Le roman s’inspire-t-il d’une affaire réelle ? 
Disons que c’est une métaphore de l’affaire Karachi, qui ne m’intéressait pas en tant que telle, mais dans la mesure où des agissements liés au pouvoir et à l’argent ont fini par dériver au point de frapper des victimes innocentes. Je cherche à attirer l’attention des lecteurs non pas sur des faits, mais sur un système.

Qui se cache derrière les personnages ?
Personne, la plupart sont complètement inventés, même si, dans ces milieux-là les gens sont tellement standard, ont des modes de fonctionnement tellement attendus, qu’on peut penser reconnaître untel ou untel. Mais j’ai essayé de créer des personnages qui soient relativement indépendants de la réalité.

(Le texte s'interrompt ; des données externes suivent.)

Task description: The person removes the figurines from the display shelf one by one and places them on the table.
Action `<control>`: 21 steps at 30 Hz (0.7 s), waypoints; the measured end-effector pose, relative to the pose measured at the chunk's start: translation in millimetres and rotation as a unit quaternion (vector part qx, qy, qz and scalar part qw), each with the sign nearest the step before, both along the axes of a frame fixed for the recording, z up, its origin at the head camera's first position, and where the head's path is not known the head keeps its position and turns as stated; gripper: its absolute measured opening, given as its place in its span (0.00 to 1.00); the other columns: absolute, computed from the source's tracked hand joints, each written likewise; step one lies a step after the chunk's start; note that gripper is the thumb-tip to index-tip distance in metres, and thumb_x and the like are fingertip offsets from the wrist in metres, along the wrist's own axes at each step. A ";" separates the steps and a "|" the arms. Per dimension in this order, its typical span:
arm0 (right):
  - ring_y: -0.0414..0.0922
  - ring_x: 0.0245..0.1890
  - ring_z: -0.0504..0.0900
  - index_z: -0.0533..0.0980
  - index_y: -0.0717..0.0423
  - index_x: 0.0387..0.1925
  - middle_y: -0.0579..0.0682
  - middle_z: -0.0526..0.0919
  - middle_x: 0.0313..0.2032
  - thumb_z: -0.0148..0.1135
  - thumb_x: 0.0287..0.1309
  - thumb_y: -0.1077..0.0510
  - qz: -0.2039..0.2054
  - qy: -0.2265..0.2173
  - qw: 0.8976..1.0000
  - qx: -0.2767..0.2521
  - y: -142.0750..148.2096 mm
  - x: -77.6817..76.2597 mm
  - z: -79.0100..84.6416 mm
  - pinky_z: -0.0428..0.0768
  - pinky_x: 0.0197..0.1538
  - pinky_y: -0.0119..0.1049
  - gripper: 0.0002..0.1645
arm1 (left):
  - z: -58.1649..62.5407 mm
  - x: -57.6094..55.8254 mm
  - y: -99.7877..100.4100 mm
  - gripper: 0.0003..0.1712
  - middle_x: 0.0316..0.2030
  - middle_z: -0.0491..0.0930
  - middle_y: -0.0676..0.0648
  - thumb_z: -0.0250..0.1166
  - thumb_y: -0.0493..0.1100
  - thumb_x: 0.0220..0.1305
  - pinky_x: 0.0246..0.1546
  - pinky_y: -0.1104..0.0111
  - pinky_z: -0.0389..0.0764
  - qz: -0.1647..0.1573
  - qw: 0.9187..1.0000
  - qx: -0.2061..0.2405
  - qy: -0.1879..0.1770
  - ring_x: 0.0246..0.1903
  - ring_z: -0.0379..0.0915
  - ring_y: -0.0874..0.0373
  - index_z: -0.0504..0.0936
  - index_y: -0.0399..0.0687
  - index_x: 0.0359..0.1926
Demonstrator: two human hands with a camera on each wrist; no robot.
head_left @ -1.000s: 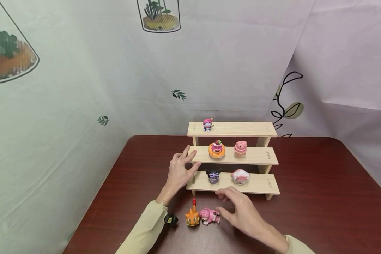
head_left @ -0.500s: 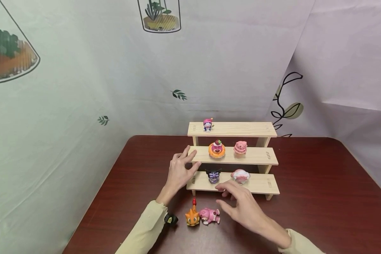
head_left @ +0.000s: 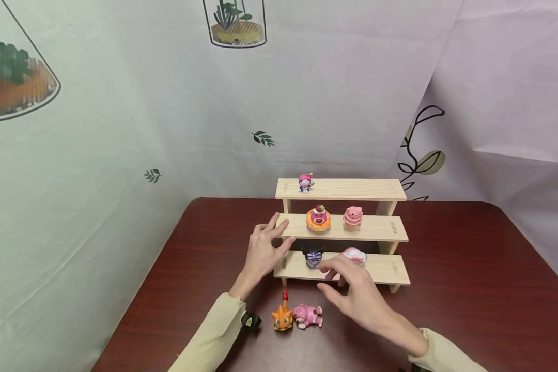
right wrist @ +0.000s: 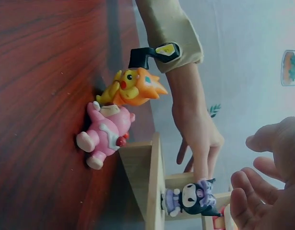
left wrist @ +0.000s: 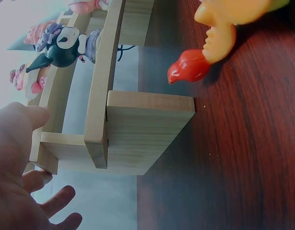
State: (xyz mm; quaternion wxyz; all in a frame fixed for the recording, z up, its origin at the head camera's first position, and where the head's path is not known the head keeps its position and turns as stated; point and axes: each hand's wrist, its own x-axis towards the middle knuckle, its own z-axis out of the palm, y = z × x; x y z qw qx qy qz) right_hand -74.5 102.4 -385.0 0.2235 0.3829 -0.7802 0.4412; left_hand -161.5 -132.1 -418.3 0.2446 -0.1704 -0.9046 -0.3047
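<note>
A three-tier wooden display shelf (head_left: 376, 190) stands on the table. My left hand (head_left: 262, 250) is at its left end, fingers spread around the end of the middle board. My right hand (head_left: 360, 297) hovers in front of the lowest board, thumb and fingers apart with nothing between them. On that board stand a black-and-purple figurine (right wrist: 189, 197) and a pink-and-white figurine (head_left: 355, 254), the latter partly hidden by the right hand. Before the shelf, a pink figurine (head_left: 308, 315) lies on its back beside an orange figurine with a red-tipped tail (head_left: 282, 318).
The middle board carries a figurine in an orange ring (head_left: 318, 220) and a pink figurine on a swirled base (head_left: 353, 217). On the top board, at left, is a small figurine with a pink hat (head_left: 305, 182). A printed cloth backdrop (head_left: 190, 103) hangs behind the dark red table (head_left: 451, 268).
My right hand has risen from beside the lying pink figurine to the lowest board, now overlapping the pink-and-white figurine. The left hand keeps its place, and the figurines have not moved.
</note>
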 end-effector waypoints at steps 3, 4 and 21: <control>0.40 0.32 0.81 0.79 0.57 0.46 0.43 0.82 0.39 0.74 0.45 0.71 -0.001 0.005 1.000 -0.001 -0.3 -2.3 4.4 0.76 0.31 0.28 0.24 | 0.4 0.2 0.1 0.28 0.65 0.72 0.37 0.71 0.51 0.61 0.50 0.39 0.70 -0.001 1.000 0.000 -0.002 0.49 0.73 0.33 0.83 0.45 0.60; 0.40 0.32 0.81 0.80 0.56 0.46 0.43 0.82 0.39 0.74 0.45 0.71 -0.002 0.006 1.000 -0.001 -0.3 -3.1 5.5 0.76 0.31 0.28 0.24 | 0.5 0.2 0.1 0.28 0.65 0.72 0.38 0.71 0.51 0.62 0.50 0.39 0.70 -0.001 1.000 -0.001 -0.003 0.49 0.73 0.33 0.83 0.46 0.60; 0.39 0.30 0.80 0.81 0.58 0.44 0.45 0.83 0.36 0.74 0.45 0.72 -0.018 0.014 1.000 -0.011 1.6 -16.3 16.6 0.76 0.29 0.27 0.22 | 0.9 1.0 0.0 0.28 0.65 0.72 0.38 0.71 0.51 0.61 0.49 0.40 0.71 0.003 1.000 -0.008 0.004 0.50 0.73 0.34 0.83 0.45 0.60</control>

Comment avez-vous mené l’enquête ?
Certains journalistes d’investigation m’ont donné des tuyaux sur la façon dont fonctionnait le système, et le sujet m’intéresse depuis longtemps. Dans ce pays, il n’y a aucune transparence réelle. On amuse la galerie avec des histoires de président et de maîtresses, mais en réalité notre démocratie est plombée, c’est, pour reprendre l’expression d’Edwy Plenel, « une démocratie de petite intensité », parce que les choses graves ne sortent jamais, il y a toujours un écran de fumée. Nous avons en France un truc formidable qui s’appelle le secret défense, le plus grand générateur d’écran de fumée qui soit, et il n’y a pas grand monde pour aller gratter derrière.

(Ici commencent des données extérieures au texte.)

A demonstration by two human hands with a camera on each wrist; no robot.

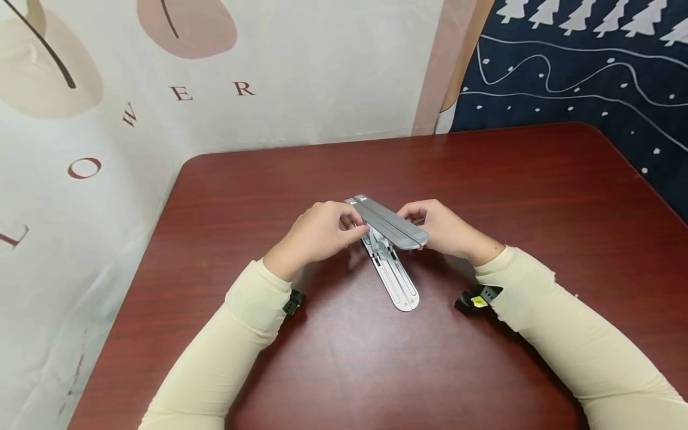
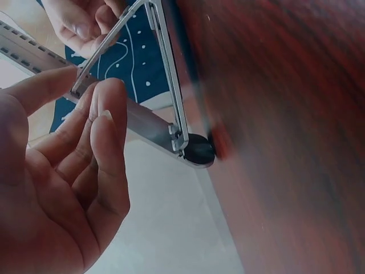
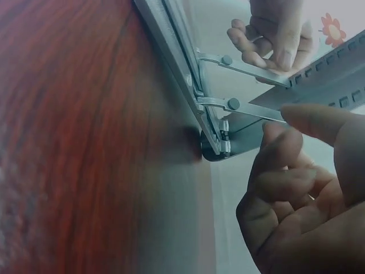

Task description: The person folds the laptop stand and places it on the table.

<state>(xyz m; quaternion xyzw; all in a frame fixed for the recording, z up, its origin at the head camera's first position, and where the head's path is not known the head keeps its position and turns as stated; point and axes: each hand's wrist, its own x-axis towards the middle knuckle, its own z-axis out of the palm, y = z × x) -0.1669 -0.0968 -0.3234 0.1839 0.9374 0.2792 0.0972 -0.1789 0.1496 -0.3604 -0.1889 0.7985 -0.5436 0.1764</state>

L’imbrication classe politique-affairisme semble de plus en plus étroite… 
Ça a toujours existé, mais il y a une évolution récente, disons depuis… Poutine et Berlusconi, pour éviter de parler de la France. Aujourd’hui, ce sont les affaires qui mènent la politique, et non l’inverse. Certains, comme le personnage de Lubiak, font de la politique avec une seule idée : se servir du levier du pouvoir pour se créer un réseau de relations, faire du business avec des investisseurs et s’enrichir. C’est ainsi qu’un Poutine, arrivé les poches vides, dispose aujourd’hui d’une fortune qui se compte en milliards d’euros…
En France, on se prend pour la grande démocratie qui donne des leçons au monde entier, mais la déférence envers le pouvoir reste telle que personne n’ose parler. Au point que certains journalistes en arrivent à dire que la seule façon d’exposer la réalité de ce qui passe dans notre classe politico-industrielle, c’est le roman, qui reste le seul mode d’expression à peu près inattaquable. C’est en remodelant la réalité à travers la fiction qu’on parvient à montrer le vrai nœud du pouvoir, entre les politiques, la grande industrie et les services secrets. Le jeu qui se passe entre eux est extrêmement trouble, inimaginable pour le grand public.
En même temps, je reste « gentil » dans ce roman par rapport à ce que j’ai appris, et il me resterait beaucoup à raconter…

Un roman qui dénonce la classe politique ?
Ce qui m’intéresse n’est pas de «descendre» la classe politique, mais de montrer ce qu’il y a de tragique, de crépusculaire, qui tient à la fois de Shakespeare et de l’Ancien
Testament, dans le parcours des hommes politiques. C’est beaucoup plus intéressant que les magouilles et les combines. Au final, le sujet du roman est : «que signifie prendre le pouvoir ?», avec comme réponse : «un asservissement total, absolu».

Entretien réalisé avec Marc Dugain à l'occasion de la parution de L'emprise en mars 2014.